Only one portion of the data is to be written out: from the line bearing "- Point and" through the line bearing "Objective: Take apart". Write it exactly as it appears.

*** Block opens ***

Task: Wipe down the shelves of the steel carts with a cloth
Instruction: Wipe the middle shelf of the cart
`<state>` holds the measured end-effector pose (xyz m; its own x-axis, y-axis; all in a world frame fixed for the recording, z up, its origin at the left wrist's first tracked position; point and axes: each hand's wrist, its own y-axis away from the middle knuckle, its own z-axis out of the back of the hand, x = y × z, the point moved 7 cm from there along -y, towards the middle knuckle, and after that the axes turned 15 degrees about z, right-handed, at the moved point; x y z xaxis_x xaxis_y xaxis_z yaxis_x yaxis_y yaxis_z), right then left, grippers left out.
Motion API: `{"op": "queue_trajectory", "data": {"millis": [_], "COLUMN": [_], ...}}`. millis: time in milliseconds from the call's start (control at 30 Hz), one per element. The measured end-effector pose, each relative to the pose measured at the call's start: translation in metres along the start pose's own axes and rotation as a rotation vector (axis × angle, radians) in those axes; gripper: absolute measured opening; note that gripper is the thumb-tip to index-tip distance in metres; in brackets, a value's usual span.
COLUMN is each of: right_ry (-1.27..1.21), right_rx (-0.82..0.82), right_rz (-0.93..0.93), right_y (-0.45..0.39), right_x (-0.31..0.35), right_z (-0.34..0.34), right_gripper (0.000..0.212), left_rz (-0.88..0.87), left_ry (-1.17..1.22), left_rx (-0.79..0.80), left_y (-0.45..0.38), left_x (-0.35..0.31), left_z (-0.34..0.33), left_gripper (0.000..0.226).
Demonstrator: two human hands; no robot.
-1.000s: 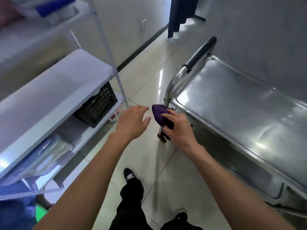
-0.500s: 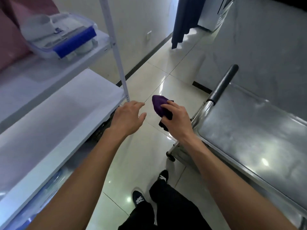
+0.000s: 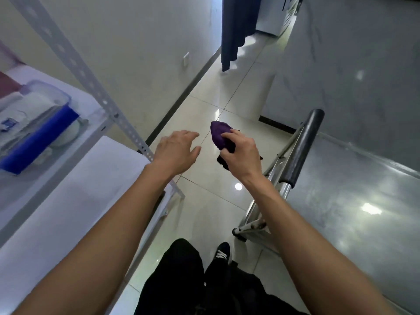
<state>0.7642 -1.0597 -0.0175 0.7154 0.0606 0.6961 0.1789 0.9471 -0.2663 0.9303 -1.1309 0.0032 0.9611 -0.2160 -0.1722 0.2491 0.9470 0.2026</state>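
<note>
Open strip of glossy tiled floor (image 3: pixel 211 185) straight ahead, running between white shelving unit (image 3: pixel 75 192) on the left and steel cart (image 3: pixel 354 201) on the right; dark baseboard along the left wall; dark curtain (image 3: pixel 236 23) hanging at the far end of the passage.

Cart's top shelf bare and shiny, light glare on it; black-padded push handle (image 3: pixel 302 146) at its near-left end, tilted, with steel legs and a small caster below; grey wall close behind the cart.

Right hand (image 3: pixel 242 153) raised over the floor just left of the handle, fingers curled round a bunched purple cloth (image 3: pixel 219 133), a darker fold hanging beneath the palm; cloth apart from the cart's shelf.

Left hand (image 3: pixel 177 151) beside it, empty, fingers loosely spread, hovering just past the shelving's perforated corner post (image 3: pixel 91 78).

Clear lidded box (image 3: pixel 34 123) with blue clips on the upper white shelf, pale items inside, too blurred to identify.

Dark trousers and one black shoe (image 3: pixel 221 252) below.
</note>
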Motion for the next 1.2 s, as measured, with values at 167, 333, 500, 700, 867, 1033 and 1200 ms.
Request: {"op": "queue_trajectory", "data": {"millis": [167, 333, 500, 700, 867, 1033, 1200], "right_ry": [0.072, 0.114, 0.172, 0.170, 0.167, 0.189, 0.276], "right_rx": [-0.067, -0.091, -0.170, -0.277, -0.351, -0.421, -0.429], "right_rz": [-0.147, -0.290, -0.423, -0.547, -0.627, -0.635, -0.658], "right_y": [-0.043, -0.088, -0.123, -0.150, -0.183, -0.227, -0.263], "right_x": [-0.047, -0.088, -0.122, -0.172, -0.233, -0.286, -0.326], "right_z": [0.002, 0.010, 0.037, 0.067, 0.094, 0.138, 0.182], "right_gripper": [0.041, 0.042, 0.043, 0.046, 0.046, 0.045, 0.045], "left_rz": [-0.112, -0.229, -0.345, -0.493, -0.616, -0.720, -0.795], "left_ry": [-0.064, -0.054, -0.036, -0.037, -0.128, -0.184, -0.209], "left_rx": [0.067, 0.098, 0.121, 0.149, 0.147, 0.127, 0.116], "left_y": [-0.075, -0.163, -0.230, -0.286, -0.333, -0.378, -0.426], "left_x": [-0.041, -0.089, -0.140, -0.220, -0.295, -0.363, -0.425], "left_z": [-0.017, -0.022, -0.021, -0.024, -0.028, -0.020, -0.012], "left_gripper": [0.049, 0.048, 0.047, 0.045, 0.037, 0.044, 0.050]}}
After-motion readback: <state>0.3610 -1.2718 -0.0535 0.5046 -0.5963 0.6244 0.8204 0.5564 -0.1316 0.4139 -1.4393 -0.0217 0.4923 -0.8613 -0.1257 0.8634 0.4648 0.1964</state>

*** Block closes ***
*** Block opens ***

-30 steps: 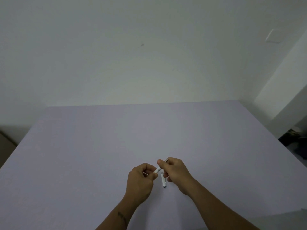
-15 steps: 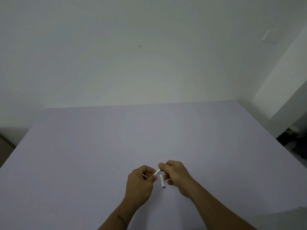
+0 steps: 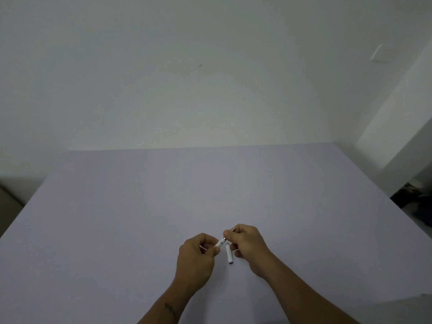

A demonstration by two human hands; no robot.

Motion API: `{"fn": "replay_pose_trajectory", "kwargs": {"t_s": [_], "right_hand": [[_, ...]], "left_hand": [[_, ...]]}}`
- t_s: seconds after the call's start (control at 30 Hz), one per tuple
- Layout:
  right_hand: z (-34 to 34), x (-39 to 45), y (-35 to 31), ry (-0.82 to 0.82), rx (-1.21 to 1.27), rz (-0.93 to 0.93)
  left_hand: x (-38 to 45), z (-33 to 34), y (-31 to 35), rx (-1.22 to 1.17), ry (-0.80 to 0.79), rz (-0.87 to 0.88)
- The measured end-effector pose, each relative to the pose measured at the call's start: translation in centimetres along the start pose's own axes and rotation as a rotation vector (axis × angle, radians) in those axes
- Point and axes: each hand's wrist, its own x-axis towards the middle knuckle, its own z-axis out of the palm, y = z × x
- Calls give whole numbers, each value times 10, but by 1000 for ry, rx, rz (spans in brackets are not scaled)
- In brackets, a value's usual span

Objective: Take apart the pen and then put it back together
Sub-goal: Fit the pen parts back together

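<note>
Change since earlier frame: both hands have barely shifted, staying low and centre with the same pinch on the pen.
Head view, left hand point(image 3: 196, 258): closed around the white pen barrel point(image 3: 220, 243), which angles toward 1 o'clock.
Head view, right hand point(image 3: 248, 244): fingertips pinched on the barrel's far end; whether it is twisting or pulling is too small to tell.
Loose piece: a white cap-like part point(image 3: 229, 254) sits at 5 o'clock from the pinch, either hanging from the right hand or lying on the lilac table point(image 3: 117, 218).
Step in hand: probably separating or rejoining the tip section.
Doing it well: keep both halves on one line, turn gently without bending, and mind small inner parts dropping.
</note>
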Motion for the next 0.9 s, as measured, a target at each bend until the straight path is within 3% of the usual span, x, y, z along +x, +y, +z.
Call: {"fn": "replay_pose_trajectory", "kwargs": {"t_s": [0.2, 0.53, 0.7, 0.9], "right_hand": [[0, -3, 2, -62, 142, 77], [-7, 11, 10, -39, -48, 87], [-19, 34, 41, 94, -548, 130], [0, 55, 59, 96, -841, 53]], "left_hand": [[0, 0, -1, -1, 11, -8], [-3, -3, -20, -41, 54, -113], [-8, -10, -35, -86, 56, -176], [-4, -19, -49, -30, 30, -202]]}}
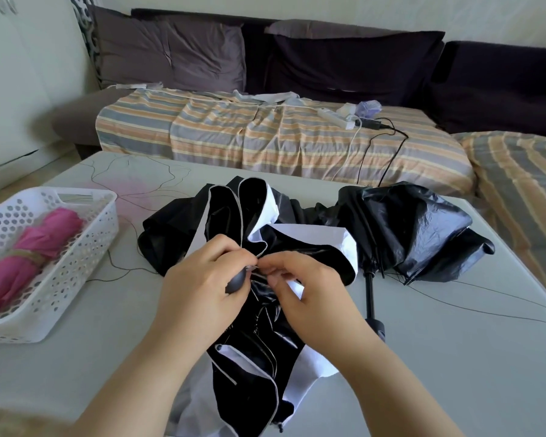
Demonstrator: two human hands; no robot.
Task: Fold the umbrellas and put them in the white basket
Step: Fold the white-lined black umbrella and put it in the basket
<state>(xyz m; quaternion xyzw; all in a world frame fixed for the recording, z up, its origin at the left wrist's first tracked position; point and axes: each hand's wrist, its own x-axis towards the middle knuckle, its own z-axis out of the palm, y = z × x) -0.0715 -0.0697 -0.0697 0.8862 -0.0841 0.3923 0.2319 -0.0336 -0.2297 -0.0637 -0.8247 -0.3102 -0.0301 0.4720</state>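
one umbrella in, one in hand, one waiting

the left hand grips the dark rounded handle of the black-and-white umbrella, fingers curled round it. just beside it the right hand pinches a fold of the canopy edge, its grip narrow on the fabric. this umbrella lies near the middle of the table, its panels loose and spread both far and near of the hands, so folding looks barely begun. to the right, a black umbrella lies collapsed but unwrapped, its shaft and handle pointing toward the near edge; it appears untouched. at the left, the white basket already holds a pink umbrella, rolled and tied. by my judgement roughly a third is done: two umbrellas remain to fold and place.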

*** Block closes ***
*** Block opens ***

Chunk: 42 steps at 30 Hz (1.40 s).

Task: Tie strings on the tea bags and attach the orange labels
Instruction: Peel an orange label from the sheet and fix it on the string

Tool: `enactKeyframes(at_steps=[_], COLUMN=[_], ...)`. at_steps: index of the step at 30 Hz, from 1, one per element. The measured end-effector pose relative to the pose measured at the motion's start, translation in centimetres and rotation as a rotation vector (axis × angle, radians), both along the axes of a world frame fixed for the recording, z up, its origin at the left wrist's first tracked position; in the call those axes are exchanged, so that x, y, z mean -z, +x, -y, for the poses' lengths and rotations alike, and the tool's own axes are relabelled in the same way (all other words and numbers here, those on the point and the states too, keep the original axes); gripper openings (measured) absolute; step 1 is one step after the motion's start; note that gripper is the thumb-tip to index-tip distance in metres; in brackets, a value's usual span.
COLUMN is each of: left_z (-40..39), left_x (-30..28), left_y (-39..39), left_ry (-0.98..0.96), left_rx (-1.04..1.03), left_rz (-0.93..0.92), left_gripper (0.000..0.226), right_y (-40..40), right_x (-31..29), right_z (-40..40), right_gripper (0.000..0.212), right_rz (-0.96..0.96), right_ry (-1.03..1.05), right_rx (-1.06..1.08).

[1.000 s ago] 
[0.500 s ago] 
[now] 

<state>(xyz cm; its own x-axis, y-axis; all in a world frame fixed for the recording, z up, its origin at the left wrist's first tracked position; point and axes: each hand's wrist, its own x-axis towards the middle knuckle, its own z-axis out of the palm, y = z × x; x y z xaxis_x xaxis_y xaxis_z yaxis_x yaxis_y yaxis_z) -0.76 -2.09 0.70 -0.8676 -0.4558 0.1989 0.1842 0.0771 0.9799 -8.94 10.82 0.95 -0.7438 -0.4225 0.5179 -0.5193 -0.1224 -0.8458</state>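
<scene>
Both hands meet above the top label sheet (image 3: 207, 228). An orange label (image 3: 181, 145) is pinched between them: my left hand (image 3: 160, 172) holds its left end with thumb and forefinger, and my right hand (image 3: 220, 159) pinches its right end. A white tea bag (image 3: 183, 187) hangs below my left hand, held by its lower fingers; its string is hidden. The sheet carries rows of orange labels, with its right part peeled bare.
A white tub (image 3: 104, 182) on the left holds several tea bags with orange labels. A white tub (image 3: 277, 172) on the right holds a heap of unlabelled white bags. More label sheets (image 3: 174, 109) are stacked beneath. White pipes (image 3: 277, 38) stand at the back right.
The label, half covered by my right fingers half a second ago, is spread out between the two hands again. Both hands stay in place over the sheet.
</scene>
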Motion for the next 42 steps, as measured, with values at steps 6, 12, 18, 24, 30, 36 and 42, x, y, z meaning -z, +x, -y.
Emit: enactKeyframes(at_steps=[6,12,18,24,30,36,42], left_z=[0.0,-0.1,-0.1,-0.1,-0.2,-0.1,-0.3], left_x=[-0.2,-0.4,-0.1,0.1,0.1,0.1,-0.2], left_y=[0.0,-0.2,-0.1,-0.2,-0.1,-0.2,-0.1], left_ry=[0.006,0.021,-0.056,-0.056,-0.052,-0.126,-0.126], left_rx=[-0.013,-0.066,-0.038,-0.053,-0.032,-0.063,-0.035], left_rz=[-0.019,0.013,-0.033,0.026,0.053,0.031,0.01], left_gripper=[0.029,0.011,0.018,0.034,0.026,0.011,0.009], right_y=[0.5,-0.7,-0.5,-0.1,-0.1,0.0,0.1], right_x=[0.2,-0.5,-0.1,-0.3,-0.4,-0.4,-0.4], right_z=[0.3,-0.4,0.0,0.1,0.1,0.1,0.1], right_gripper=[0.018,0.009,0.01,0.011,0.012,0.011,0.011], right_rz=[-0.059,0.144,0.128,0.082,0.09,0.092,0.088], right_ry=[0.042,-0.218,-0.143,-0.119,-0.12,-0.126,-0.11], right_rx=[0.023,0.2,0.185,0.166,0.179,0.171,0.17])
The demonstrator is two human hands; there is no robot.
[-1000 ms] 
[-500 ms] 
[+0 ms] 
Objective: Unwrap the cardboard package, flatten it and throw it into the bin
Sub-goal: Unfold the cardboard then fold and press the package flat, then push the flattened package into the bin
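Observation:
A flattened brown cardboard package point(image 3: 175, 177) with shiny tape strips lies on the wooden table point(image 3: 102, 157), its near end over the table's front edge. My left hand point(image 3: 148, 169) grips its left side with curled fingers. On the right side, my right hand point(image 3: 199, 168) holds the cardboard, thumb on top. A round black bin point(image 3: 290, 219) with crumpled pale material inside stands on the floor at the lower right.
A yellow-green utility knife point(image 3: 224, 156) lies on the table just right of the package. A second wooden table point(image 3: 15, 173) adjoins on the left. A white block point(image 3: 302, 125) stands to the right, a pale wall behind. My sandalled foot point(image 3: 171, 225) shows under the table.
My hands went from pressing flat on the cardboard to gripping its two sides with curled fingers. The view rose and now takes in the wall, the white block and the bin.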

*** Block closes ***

* The completed task:
- Point and axes: each hand's wrist, its own x-axis towards the middle knuckle, its own z-axis out of the palm, y = z × x
- Calls give whole numbers, each value times 10, but by 1000 for ry, rx, rz (spans in brackets are not scaled)
- In brackets, a value's usual span

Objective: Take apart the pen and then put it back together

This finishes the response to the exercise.